Understand the "Sweetness" work ethic. Walter Payton ran for 1,551 yards that season. In an era where everyone knew he was getting the ball. He didn't have a modern offensive line of 330-pound giants. He just outworked everyone.

Analyze the psychology. The '85 Bears didn't just want to win; they wanted to embarrass you. There’s a lesson there about "imposing your will" that modern sports psychologists still talk about.

The Chicago Bears 1985 season wasn't just a sports story. It was a cultural event. They were the first "rock star" football team. From the headbands to the rap songs to the Saturday Night Live skits, they occupied a space in the American consciousness that no team has quite touched since.

They weren't the "perfect" team like the '72 Dolphins. They were something better. They were the most entertaining, violent, and charismatic group of players to ever step on a field.
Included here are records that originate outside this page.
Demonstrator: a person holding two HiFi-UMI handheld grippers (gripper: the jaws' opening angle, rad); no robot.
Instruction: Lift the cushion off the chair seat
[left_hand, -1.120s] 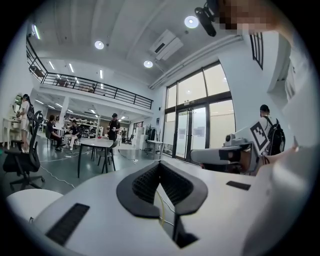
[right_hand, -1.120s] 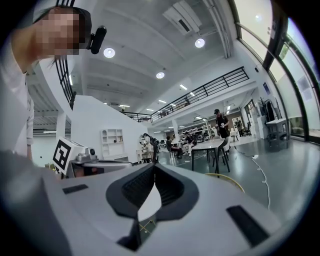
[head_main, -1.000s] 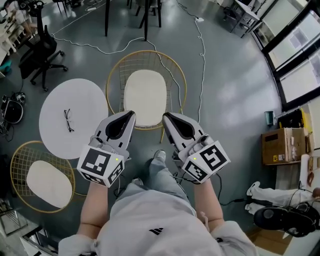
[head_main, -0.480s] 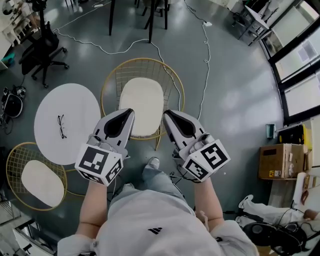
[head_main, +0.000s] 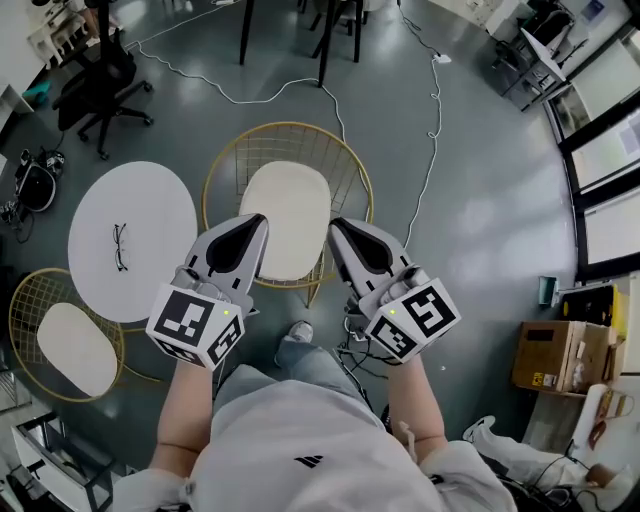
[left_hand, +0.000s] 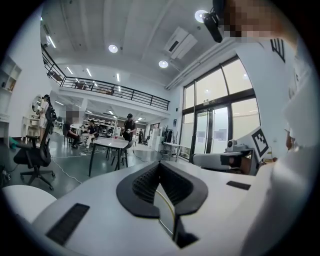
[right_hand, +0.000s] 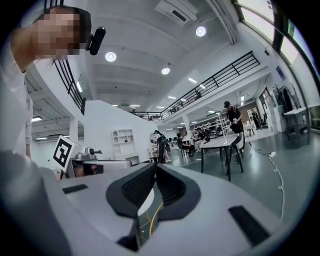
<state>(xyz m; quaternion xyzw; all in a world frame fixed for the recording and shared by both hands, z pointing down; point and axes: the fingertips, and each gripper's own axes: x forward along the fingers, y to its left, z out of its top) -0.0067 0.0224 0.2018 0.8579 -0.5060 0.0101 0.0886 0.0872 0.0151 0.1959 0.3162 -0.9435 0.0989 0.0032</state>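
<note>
A cream cushion (head_main: 287, 214) lies on the seat of a gold wire chair (head_main: 352, 165) in the head view, straight ahead of the person. My left gripper (head_main: 259, 220) is held level above the chair's front left, shut with nothing in it. My right gripper (head_main: 335, 227) is held level above the front right, also shut and empty. Both hover well above the cushion without touching it. In the left gripper view the left gripper (left_hand: 159, 164) has its black pads together; in the right gripper view the right gripper (right_hand: 154, 167) shows the same.
A round white table (head_main: 132, 235) with eyeglasses (head_main: 120, 246) stands left of the chair. A second wire chair with a cushion (head_main: 72, 348) is at lower left. A white cable (head_main: 425, 160) runs over the floor at right. An office chair (head_main: 100, 85) and dark table legs (head_main: 325, 35) stand farther off.
The person has stepped toward the chair, and both grippers have come forward with them, staying shut. The chair and cushion now sit a little closer under the gripper tips.
</note>
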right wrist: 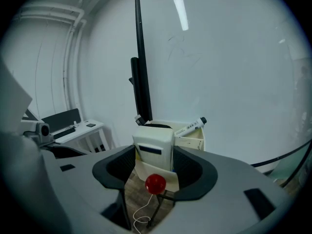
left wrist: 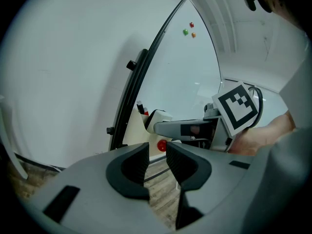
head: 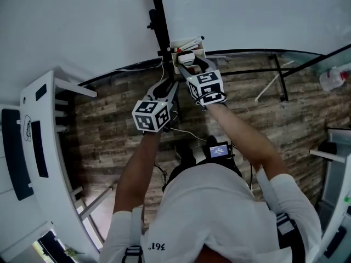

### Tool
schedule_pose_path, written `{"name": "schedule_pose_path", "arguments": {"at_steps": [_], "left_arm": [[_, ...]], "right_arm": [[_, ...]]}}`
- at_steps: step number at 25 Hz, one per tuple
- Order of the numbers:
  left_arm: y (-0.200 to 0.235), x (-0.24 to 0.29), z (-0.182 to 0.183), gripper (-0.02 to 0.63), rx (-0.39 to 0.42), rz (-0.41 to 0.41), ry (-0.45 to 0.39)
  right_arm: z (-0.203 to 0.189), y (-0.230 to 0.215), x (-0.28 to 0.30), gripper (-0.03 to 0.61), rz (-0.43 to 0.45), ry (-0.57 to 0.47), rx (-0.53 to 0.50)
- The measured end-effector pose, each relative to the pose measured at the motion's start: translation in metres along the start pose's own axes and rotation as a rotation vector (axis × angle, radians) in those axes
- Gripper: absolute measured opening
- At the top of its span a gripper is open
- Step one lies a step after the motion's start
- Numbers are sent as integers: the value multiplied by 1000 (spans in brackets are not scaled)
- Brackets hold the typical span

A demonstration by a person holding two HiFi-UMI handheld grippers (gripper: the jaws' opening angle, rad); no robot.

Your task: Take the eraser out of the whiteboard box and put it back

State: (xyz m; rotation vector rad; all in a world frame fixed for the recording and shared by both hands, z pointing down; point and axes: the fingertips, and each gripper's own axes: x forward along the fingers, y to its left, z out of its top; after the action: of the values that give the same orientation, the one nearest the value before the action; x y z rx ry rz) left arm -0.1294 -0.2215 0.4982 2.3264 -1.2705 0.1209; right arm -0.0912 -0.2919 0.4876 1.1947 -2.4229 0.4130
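**The right claw is around the eraser in the box**

The eraser (right wrist: 155, 147) stands up tall in the left part of the whiteboard box (right wrist: 196, 143), and its long side goes up and down. The right claw (right wrist: 155, 156) points straight at it. Its jaws are wide apart, one on each side of the eraser, and they do not seem to squeeze it. The left claw (left wrist: 157, 155) waits lower down and to the left, with its jaws only a little apart and nothing in them, so the right hand is the nearer one. A marker pen (right wrist: 193, 126) lies just to the right of the eraser. The black frame bar (right wrist: 141, 82) is just behind on the left, and the whiteboard (right wrist: 224, 62) is on the far side. I think the free room is up and back toward the person.
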Motion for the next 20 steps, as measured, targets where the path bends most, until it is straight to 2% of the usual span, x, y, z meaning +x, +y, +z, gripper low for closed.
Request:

If you want to truly appreciate what they did, go back and watch the full game film of the 1985 NFC Championship against the Rams. Don't look at the ball. Look at the defensive line. Look at how the Rams' offensive linemen look genuinely confused and exhausted by the end of the first quarter. That’s the legacy. Not the rings, not the songs, but the sheer, exhausting dominance.

Actionable Takeaways for Football Fans

  1. Watch "’85: The Greatest Team in Football History" (Documentary): It gets into the nitty-gritty of the Ryan/Ditka feud which actually fueled the performance on the field.
  2. Study the 46 Defense vs. The West Coast Offense: If you want to understand modern NFL tactics, you have to see how Bill Walsh’s 49ers eventually provided the blueprint to beat the Bears' pressure.
  3. Respect the "Sweetness" Hill: Walter Payton used to train by running up a specific hill in Arlington Heights. If you're an athlete, look up his training regimen. It’s legendary for a reason.
  4. Look past the "Shuffle": Don't let the music video fool you. These guys were film-room junkies. Singletary’s preparation was borderline obsessive, and that’s why he was never out of position.

The Chicago Bears 1985 season remains the gold standard for defensive excellence. It’s been 40 years, and we’re still waiting for a defense to allow zero points in back-to-back playoff games. Good luck to anyone trying to top that.